Snowflake: Titanic - Machine Learning from Disaster

Source:
https://www.kaggle.com/competitions/titanic

The Challenge

The sinking of the Titanic is one of the most infamous shipwrecks in history.

On April 15, 1912, during her maiden voyage, the widely considered “unsinkable” RMS Titanic sank after colliding with an iceberg.

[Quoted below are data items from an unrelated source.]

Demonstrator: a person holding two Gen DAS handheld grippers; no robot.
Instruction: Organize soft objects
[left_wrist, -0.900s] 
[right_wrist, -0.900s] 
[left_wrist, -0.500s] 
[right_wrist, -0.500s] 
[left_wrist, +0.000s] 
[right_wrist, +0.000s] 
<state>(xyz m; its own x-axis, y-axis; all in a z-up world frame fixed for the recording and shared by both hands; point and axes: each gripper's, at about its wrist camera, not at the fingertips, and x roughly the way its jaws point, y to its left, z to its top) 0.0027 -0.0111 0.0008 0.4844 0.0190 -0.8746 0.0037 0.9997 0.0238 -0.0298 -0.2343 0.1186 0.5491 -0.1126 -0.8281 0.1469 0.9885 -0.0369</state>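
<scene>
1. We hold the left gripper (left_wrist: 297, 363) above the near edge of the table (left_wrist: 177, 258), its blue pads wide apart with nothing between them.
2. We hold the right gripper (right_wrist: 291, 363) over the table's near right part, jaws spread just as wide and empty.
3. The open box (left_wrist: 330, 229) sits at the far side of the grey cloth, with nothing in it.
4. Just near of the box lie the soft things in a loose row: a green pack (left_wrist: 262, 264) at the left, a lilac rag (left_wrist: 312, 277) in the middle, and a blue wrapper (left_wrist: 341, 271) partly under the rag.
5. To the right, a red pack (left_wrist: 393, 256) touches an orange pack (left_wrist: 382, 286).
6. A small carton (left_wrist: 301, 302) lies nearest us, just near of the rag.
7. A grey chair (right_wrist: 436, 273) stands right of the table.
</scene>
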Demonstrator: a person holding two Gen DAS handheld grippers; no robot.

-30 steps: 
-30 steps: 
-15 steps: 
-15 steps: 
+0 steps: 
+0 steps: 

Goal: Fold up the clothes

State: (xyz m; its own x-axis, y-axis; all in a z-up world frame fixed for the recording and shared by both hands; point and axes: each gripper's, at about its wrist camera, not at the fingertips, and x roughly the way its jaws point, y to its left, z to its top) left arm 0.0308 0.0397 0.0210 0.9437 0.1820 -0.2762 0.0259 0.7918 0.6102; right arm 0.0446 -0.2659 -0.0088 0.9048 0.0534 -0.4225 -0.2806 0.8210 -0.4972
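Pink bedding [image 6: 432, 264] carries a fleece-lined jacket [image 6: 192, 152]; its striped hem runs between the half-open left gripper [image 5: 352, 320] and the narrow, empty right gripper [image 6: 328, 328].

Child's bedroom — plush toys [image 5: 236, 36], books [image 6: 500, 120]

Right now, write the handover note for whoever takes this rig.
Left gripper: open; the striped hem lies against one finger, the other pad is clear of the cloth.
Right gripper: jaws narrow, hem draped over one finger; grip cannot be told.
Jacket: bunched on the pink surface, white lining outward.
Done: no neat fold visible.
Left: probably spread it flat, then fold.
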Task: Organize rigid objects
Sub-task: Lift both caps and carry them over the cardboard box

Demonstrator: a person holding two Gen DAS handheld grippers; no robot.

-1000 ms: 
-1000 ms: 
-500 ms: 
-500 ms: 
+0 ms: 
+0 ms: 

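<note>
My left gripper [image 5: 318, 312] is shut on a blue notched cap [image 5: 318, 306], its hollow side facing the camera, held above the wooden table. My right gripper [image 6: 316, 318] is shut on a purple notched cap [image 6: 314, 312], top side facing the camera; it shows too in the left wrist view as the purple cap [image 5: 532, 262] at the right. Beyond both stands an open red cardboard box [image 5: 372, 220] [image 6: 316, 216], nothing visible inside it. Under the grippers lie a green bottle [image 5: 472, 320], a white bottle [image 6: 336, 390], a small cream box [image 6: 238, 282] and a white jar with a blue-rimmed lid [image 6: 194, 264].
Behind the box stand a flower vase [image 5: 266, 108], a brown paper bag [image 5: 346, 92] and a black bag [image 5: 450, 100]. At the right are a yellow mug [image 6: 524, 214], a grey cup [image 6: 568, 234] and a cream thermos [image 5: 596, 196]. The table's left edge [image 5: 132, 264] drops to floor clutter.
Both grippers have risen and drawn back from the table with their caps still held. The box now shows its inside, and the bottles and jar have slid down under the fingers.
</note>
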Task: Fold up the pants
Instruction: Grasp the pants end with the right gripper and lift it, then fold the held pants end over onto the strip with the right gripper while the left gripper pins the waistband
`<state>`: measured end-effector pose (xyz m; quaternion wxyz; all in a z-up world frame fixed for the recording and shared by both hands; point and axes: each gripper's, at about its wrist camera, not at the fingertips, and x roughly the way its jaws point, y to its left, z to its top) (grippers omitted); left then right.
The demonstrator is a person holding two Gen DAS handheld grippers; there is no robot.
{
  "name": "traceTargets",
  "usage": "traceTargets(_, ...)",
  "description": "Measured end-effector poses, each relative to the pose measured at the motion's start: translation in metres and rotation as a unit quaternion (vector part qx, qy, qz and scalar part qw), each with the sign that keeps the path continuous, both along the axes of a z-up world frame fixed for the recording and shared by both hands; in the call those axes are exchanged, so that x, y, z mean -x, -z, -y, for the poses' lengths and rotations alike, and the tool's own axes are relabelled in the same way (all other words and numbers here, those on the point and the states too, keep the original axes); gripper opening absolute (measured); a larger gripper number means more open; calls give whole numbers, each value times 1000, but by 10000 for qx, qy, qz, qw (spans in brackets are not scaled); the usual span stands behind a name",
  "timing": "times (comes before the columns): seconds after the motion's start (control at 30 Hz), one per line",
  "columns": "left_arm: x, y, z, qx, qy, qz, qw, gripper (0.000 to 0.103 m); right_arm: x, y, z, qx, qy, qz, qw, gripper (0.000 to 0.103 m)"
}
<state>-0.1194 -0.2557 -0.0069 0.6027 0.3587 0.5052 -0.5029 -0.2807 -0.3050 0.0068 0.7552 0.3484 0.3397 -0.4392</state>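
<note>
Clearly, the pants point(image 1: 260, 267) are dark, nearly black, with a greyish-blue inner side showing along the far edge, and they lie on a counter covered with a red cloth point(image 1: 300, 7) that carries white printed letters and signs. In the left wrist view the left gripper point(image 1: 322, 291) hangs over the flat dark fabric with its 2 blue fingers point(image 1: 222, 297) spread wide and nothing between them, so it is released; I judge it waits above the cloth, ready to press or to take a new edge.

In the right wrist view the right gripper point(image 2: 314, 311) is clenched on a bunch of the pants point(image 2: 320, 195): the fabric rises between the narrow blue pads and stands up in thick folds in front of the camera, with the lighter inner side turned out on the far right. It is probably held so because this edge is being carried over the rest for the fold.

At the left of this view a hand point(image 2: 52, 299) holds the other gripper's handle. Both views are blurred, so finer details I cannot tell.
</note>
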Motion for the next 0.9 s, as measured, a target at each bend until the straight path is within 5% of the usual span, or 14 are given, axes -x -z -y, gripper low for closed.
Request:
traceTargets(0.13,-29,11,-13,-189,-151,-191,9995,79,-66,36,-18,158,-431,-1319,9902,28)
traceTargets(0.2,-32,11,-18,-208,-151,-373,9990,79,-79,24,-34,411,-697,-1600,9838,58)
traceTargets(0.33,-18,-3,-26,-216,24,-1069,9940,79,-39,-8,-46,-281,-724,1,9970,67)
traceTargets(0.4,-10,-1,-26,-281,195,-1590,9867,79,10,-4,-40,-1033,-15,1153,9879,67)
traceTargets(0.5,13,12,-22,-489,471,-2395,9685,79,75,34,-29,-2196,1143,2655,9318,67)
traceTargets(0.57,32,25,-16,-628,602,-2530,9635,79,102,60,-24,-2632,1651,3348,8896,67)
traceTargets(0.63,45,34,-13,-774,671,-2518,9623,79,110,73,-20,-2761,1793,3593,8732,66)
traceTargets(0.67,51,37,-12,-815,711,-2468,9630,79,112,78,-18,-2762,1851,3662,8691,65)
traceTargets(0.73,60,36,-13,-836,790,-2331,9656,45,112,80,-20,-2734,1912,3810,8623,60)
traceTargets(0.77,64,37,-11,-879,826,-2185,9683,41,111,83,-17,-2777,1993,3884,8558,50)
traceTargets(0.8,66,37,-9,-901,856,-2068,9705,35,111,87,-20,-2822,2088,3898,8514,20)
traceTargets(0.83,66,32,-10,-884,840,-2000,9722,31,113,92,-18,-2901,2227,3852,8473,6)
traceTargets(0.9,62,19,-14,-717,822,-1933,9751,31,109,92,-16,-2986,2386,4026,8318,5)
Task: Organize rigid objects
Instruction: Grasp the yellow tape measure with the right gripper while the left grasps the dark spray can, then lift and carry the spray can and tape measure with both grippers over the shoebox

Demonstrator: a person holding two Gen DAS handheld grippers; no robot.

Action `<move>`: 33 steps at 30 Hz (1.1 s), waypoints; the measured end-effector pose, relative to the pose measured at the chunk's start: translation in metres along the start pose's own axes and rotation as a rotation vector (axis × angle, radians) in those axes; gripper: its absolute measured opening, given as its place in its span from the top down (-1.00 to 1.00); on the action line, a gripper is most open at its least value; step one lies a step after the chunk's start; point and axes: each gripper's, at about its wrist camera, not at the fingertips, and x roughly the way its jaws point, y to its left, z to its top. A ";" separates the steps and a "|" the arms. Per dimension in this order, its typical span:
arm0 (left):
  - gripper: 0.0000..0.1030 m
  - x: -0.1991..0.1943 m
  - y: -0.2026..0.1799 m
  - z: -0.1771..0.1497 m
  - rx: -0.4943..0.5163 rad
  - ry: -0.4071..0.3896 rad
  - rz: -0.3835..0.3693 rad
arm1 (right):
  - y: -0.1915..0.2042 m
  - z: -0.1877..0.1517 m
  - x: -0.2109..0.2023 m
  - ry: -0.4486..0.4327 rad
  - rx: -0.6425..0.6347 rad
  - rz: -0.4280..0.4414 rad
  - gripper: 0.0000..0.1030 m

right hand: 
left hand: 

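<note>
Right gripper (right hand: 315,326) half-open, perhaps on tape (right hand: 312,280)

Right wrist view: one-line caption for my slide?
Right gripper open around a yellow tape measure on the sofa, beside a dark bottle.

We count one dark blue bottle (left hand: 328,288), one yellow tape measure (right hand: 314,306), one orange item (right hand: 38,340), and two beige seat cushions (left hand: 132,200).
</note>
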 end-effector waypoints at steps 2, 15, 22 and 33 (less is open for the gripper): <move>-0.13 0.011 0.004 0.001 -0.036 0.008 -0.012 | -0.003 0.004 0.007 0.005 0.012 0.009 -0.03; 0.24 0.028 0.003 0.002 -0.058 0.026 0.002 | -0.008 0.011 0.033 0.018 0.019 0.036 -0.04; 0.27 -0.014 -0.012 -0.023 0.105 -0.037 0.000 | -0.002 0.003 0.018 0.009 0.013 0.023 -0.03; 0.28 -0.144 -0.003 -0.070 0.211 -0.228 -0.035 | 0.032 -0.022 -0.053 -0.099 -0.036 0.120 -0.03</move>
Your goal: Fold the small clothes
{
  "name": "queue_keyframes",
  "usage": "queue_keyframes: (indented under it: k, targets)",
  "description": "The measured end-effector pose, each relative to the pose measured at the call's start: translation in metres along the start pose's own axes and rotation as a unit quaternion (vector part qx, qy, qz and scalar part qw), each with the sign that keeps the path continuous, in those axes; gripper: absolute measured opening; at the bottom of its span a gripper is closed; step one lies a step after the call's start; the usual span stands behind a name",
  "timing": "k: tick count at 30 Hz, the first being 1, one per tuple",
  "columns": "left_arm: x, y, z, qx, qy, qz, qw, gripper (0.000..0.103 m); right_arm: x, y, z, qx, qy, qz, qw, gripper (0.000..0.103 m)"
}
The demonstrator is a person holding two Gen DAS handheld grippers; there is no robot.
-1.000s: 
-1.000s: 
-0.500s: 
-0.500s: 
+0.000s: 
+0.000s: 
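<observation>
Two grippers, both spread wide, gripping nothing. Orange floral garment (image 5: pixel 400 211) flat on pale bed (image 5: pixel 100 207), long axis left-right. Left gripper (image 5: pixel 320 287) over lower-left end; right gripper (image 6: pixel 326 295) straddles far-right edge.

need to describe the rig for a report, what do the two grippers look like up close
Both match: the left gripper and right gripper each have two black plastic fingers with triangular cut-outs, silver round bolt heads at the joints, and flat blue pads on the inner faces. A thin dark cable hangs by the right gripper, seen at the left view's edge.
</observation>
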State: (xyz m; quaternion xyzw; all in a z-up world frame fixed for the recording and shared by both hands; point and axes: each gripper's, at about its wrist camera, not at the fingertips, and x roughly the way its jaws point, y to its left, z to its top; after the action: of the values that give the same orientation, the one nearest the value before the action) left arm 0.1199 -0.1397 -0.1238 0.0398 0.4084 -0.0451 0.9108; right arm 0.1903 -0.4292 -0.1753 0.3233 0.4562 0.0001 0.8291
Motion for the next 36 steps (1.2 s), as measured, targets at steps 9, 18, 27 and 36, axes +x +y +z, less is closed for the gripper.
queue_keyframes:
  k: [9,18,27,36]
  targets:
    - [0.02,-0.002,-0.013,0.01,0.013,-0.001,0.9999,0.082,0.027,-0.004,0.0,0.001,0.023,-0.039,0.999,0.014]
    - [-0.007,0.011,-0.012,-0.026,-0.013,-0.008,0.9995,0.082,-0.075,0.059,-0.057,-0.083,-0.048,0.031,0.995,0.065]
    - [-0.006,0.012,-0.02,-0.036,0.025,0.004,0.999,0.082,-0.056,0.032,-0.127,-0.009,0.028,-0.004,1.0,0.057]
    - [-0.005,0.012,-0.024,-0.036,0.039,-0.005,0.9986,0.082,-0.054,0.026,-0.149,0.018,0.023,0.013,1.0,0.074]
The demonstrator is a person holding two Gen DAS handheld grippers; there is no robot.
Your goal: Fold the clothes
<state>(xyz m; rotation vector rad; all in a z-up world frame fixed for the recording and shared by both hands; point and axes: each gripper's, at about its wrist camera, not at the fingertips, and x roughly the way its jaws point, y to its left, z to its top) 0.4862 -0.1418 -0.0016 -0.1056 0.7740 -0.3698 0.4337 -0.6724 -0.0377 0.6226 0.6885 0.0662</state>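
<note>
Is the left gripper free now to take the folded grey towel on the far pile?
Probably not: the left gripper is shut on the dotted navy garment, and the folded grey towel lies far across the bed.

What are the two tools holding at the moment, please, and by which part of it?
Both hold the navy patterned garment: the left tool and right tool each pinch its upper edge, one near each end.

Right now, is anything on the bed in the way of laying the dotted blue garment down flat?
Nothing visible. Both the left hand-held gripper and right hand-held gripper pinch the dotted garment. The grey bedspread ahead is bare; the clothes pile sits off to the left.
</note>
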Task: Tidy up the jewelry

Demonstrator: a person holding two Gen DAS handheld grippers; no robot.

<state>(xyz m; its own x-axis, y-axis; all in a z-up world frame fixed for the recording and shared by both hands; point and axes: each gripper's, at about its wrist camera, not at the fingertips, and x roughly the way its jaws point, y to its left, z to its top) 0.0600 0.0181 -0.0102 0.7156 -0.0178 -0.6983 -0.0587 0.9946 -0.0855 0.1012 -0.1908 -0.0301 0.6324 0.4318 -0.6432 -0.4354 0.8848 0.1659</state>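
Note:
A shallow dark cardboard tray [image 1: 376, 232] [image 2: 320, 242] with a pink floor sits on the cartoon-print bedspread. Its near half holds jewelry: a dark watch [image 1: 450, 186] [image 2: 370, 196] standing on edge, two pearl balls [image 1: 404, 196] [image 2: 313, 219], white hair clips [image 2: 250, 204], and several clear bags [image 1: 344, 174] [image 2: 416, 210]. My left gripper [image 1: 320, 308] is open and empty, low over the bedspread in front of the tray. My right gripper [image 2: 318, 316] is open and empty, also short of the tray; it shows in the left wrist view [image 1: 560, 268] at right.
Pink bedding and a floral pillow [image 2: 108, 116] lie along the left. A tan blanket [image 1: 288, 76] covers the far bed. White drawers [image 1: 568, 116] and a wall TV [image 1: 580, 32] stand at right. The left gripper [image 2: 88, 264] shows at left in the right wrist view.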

Unfortunately, there weren’t enough lifeboats for everyone onboard, resulting in the death of 1502 out of 2224 passengers and crew.

While there was some element of luck involved in surviving, it seems some groups of people were more likely to survive than others.

In this challenge, we ask you to build a predictive model that answers the question: “what sorts of people were more likely to survive?” using passenger data (i.e. name, age, gender, socio-economic class, etc).

What Data Will I Use in This Competition?

In this competition, you have access to a Snowflake table called PASSENGERS.
This table contains the PASSENGER_ID and a label-column SURVIVED which indicates whether a passenger sruvived or not.
We know the survival status for 891 passengers but the status for the remaining 418 passengers is unknown and therefore missing in that table.

In addition, your team of smart datascientists already registered a couple of features in your Snowflake Feature Store.
This feature store includes information about the name, age, gender, socio-economic class, etc.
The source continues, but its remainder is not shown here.